> [About this task]:
Exactly as written, transcribe each record below.

> [Dataset excerpts]:
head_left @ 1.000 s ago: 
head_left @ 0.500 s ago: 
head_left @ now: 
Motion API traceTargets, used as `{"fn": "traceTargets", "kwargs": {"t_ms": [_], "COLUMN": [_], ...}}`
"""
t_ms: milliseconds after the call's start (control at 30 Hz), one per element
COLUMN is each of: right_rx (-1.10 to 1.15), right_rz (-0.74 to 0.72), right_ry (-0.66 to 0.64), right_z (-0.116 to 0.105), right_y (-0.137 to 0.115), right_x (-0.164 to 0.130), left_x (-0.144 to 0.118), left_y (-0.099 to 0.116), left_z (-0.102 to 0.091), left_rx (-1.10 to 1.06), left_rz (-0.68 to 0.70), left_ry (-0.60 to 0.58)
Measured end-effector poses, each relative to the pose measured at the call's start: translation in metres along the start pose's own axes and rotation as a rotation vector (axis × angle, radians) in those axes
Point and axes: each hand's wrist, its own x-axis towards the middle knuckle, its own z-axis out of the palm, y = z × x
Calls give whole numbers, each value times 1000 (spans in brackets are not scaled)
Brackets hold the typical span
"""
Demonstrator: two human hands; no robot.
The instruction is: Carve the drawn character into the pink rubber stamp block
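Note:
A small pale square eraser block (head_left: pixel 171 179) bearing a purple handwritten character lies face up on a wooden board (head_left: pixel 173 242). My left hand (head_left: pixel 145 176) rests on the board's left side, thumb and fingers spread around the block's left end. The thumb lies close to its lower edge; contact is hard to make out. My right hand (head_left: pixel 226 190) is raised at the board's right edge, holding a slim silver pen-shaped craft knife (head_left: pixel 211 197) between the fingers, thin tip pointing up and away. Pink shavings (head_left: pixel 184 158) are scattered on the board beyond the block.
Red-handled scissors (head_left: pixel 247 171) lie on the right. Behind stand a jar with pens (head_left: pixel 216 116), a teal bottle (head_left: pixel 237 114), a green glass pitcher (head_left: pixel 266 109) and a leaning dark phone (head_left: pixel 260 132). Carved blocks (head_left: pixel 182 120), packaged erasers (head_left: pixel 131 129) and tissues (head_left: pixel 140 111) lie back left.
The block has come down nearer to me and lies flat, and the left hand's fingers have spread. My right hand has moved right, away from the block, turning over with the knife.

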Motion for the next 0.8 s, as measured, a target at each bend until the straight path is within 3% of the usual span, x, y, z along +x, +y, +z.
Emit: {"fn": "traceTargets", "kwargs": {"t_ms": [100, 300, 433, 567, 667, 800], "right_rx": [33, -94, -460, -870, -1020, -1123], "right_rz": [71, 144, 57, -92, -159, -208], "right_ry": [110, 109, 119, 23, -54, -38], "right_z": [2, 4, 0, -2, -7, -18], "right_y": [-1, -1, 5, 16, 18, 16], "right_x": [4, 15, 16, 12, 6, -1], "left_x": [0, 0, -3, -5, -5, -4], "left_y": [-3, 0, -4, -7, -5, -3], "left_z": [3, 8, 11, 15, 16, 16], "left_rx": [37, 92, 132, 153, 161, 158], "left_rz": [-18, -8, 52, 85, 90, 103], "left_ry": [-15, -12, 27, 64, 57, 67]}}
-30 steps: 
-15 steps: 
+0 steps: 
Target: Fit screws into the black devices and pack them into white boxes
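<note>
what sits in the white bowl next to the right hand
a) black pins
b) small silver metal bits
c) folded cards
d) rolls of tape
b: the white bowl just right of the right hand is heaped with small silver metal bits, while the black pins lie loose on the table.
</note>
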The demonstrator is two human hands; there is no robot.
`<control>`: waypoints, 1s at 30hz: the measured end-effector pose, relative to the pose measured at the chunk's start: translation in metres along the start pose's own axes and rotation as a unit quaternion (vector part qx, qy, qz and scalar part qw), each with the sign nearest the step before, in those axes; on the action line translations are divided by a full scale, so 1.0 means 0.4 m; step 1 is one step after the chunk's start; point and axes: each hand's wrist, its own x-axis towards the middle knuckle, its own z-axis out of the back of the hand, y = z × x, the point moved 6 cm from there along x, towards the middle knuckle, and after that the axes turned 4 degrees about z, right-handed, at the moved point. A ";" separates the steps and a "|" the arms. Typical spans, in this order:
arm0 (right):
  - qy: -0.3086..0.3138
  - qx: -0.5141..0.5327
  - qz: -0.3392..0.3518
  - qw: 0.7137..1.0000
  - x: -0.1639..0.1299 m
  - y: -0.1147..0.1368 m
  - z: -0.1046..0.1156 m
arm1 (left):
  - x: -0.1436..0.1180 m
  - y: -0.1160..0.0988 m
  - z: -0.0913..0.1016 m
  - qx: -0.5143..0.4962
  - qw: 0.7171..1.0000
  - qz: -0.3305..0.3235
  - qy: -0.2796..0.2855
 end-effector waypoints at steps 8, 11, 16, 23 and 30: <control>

> [Exercise result]:
head_left @ 1.000 s ago: 
head_left @ 0.500 s ago: 
head_left @ now: 
Motion API traceTargets, used as `{"fn": "traceTargets", "kwargs": {"t_ms": [_], "COLUMN": [_], ...}}`
"""
t_ms: milliseconds after the call's start (control at 30 Hz), one per element
COLUMN is each of: right_rx (-1.10 to 1.15), right_rz (-0.74 to 0.72), right_ry (-0.66 to 0.64), right_z (-0.116 to 0.105), right_y (-0.137 to 0.115), right_x (-0.164 to 0.130), left_x (-0.144 to 0.118), left_y (-0.099 to 0.116), left_z (-0.102 to 0.091), left_rx (-1.10 to 1.06), left_rz (-0.68 to 0.70), left_ry (-0.60 to 0.58)
Measured end-effector poses, each relative to the pose measured at the call's start: translation in metres along the start pose's own axes and rotation as a rotation vector (axis × angle, radians) in those axes
Point and axes: each hand's wrist, its own x-axis towards the middle knuckle, its own z-axis out of the palm, y = z × x
Calls give whole numbers, each value times 1000 (spans in brackets are not scaled)
Brackets hold the typical span
"""
Demonstrator: two human hands; no robot.
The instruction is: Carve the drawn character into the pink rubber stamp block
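Note:
A small pale square eraser block (head_left: pixel 171 179) bearing a purple handwritten character lies face up on a wooden board (head_left: pixel 173 242). My left hand (head_left: pixel 145 176) rests on the board's left side, thumb and fingers spread around the block's left end. The thumb lies close to its lower edge; contact is hard to make out. My right hand (head_left: pixel 226 190) is raised at the board's right edge, holding a slim silver pen-shaped craft knife (head_left: pixel 211 197) between the fingers, thin tip pointing up and away. Pink shavings (head_left: pixel 184 158) are scattered on the board beyond the block.
Red-handled scissors (head_left: pixel 247 171) lie on the right. Behind stand a jar with pens (head_left: pixel 216 116), a teal bottle (head_left: pixel 237 114), a green glass pitcher (head_left: pixel 266 109) and a leaning dark phone (head_left: pixel 260 132). Carved blocks (head_left: pixel 182 120), packaged erasers (head_left: pixel 131 129) and tissues (head_left: pixel 140 111) lie back left.
The block has come down nearer to me and lies flat, and the left hand's fingers have spread. My right hand has moved right, away from the block, turning over with the knife.
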
Motion for the next 0.8 s, as measured, a target at each bend until the straight path is within 3% of the usual span, x, y, z along +x, +y, +z.
Emit: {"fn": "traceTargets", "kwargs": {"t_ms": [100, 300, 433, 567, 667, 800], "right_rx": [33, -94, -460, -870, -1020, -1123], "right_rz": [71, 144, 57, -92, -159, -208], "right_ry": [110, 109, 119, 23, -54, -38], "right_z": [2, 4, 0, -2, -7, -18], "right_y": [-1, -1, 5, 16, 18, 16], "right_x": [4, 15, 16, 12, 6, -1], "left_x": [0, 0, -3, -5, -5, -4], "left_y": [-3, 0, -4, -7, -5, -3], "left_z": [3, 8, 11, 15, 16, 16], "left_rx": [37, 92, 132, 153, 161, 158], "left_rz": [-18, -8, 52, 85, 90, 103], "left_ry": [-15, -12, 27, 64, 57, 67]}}
-30 steps: 
-15 steps: 
+0 steps: 
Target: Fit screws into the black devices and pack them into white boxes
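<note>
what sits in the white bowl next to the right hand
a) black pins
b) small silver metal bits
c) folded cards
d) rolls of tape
b: the white bowl just right of the right hand is heaped with small silver metal bits, while the black pins lie loose on the table.
</note>
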The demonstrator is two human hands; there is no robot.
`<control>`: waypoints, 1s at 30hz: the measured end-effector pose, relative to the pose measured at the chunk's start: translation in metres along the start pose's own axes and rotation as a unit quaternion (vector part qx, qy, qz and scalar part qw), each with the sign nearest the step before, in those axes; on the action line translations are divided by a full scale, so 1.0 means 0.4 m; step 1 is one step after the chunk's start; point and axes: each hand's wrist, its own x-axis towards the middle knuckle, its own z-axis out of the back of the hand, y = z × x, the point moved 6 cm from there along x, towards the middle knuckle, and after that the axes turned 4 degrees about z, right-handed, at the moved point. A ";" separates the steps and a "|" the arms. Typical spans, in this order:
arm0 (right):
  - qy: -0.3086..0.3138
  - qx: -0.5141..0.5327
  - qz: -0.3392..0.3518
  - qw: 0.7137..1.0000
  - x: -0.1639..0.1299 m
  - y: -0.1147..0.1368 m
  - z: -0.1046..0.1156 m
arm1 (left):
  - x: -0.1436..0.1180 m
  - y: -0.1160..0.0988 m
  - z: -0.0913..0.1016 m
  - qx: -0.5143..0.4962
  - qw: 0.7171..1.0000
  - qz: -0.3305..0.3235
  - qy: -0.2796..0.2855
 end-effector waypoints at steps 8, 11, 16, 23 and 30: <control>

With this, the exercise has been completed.